> Your goal: From the records below, transcribe exactly the lines that begin at the line with "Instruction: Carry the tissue" and end at the line with "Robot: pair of", both included.
***** Exercise material *****
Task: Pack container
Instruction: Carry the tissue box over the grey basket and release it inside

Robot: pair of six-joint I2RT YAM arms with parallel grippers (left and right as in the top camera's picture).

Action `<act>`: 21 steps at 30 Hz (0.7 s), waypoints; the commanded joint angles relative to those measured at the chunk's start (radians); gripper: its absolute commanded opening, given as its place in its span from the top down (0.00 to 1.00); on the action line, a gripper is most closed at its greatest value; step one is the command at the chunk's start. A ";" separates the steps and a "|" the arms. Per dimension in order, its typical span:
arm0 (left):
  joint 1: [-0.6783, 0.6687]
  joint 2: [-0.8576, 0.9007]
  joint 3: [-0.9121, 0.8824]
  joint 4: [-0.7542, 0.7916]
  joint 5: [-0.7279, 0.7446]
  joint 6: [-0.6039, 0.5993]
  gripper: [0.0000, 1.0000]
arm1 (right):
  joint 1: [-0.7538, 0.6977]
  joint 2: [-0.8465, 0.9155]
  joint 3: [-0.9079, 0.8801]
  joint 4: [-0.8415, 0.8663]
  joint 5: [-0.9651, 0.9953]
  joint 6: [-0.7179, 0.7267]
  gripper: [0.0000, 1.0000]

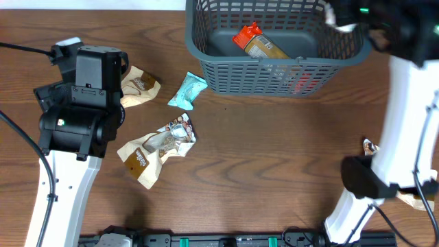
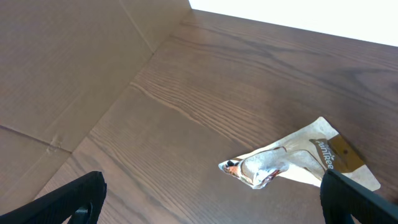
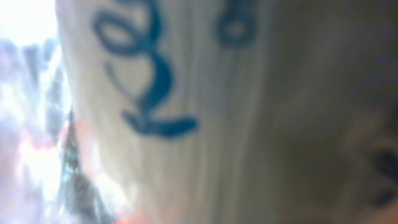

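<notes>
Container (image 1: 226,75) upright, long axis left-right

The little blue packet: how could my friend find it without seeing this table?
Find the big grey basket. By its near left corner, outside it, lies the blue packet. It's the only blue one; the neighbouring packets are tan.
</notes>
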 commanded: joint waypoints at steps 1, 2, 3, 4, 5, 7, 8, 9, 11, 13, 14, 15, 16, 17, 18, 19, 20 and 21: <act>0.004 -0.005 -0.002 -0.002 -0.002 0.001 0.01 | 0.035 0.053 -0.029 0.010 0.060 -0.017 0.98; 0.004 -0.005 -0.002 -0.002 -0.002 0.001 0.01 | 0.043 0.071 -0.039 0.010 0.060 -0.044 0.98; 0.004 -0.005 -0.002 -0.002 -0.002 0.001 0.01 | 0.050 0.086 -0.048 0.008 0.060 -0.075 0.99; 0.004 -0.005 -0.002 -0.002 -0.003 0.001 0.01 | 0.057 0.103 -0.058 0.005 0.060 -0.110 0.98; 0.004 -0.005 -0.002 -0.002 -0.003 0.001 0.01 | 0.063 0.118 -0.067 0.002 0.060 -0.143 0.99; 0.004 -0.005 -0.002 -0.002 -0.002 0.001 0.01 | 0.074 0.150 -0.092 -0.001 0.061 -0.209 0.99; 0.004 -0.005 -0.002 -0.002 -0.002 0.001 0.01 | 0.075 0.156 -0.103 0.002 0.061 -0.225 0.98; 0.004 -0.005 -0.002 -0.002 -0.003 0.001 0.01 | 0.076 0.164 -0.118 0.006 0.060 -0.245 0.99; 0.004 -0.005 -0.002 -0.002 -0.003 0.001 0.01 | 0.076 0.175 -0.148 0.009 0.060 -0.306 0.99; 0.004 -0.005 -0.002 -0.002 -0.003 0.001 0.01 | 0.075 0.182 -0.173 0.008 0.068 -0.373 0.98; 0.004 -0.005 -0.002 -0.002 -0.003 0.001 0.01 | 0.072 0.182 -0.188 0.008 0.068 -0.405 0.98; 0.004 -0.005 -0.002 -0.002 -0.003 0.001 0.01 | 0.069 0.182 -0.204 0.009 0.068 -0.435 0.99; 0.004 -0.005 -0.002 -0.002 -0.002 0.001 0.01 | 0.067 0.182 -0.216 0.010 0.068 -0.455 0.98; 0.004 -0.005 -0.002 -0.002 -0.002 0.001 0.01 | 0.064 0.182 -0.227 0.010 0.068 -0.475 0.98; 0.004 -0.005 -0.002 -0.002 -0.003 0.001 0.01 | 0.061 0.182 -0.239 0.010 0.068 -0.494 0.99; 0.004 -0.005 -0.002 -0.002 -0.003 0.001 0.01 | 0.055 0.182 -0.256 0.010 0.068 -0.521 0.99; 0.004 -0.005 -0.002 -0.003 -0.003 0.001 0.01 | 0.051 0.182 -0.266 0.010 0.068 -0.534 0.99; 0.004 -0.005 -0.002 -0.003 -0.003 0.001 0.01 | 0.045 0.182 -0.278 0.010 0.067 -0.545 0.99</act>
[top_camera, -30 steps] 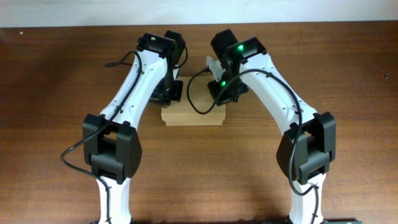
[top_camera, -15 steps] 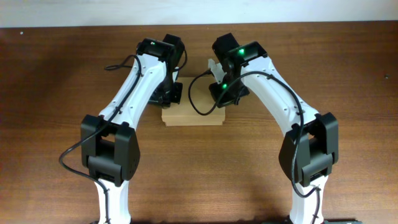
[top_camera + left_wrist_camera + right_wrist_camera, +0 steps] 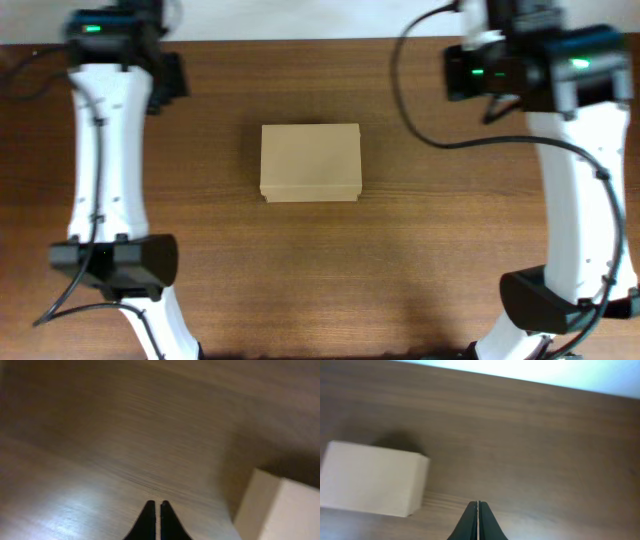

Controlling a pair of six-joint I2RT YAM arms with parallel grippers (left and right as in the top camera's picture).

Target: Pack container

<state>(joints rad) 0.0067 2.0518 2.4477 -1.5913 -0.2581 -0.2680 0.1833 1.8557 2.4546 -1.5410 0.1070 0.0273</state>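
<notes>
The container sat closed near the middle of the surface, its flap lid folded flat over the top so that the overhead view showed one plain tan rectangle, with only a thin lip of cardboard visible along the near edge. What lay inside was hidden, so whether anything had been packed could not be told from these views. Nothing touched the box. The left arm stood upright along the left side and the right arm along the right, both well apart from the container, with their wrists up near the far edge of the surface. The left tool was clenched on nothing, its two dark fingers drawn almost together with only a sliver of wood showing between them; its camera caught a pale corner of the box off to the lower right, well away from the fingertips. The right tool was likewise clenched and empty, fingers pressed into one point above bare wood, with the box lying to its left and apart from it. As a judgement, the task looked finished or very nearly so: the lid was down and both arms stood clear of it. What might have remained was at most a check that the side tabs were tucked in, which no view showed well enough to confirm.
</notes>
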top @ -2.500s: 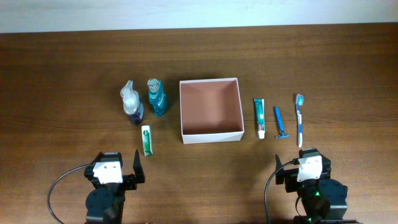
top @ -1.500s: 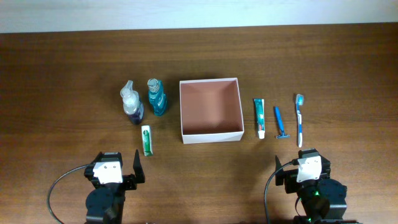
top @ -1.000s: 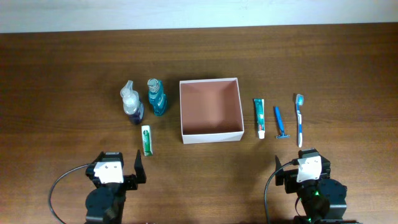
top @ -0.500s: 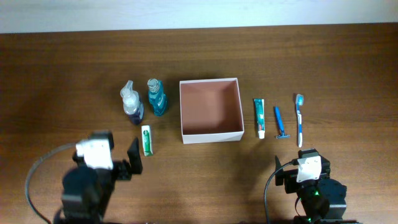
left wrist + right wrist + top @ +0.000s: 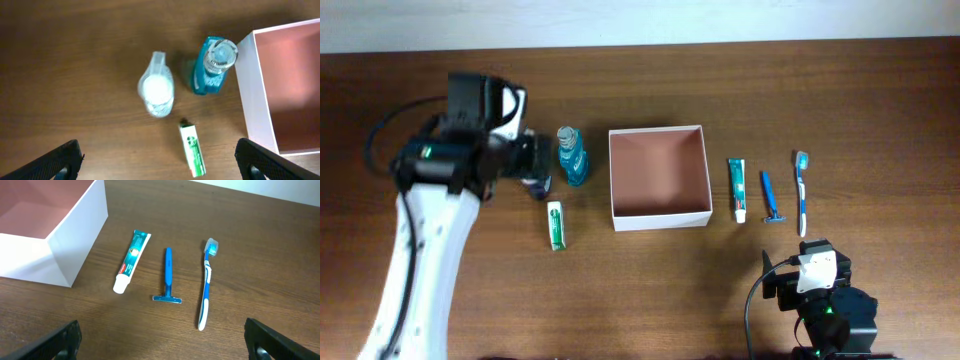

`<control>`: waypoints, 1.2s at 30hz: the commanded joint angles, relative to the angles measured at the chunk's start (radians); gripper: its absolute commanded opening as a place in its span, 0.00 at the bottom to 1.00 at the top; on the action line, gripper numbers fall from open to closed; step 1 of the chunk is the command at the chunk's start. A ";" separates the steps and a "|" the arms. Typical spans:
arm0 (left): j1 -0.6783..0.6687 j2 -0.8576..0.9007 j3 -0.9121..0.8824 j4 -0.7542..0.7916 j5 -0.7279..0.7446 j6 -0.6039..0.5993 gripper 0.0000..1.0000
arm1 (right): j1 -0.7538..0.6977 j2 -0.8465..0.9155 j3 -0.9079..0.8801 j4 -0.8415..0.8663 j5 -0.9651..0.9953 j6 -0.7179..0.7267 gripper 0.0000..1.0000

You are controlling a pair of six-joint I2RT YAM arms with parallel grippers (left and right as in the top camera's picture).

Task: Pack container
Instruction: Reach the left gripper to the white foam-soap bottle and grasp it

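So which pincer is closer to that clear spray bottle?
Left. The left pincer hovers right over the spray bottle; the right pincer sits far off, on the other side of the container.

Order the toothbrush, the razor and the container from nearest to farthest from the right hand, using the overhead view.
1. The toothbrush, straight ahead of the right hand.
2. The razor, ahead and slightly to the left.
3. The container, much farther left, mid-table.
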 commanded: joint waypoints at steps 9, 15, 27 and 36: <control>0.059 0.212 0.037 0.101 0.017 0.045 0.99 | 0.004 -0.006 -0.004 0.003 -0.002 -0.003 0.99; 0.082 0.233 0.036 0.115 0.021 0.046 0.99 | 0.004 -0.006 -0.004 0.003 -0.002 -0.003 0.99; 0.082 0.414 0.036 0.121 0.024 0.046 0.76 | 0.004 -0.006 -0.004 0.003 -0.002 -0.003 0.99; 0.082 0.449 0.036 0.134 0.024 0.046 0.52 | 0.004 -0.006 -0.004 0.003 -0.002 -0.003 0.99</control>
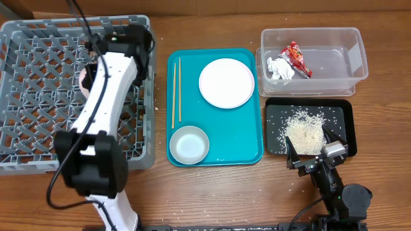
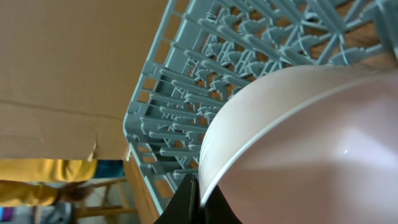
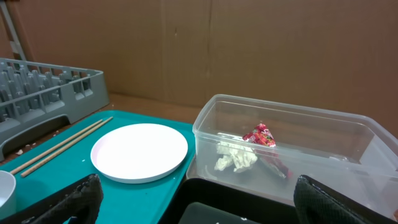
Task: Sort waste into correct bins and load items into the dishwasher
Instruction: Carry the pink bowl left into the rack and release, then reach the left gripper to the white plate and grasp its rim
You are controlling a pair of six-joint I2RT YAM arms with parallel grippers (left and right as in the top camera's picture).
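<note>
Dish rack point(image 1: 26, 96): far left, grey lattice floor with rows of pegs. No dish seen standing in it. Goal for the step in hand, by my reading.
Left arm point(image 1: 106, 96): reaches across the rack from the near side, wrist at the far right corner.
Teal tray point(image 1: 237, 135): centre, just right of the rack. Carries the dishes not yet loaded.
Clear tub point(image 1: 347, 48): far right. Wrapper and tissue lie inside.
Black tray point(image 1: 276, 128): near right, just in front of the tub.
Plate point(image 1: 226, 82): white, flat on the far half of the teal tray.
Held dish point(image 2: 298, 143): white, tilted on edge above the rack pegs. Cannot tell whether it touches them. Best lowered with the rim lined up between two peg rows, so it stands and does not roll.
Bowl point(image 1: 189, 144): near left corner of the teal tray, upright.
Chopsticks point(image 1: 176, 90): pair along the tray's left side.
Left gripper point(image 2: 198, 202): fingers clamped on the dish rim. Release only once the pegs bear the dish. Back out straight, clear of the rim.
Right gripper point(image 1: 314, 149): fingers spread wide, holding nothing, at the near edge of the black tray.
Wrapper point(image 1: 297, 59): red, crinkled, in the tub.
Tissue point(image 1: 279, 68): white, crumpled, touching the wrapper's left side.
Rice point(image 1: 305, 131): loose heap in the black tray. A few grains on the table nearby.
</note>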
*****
> The completed task:
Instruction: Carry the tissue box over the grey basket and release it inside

Robot: pair of six-joint I2RT YAM arms with parallel grippers (left and right as in the top camera's picture).

There is nothing further in this answer.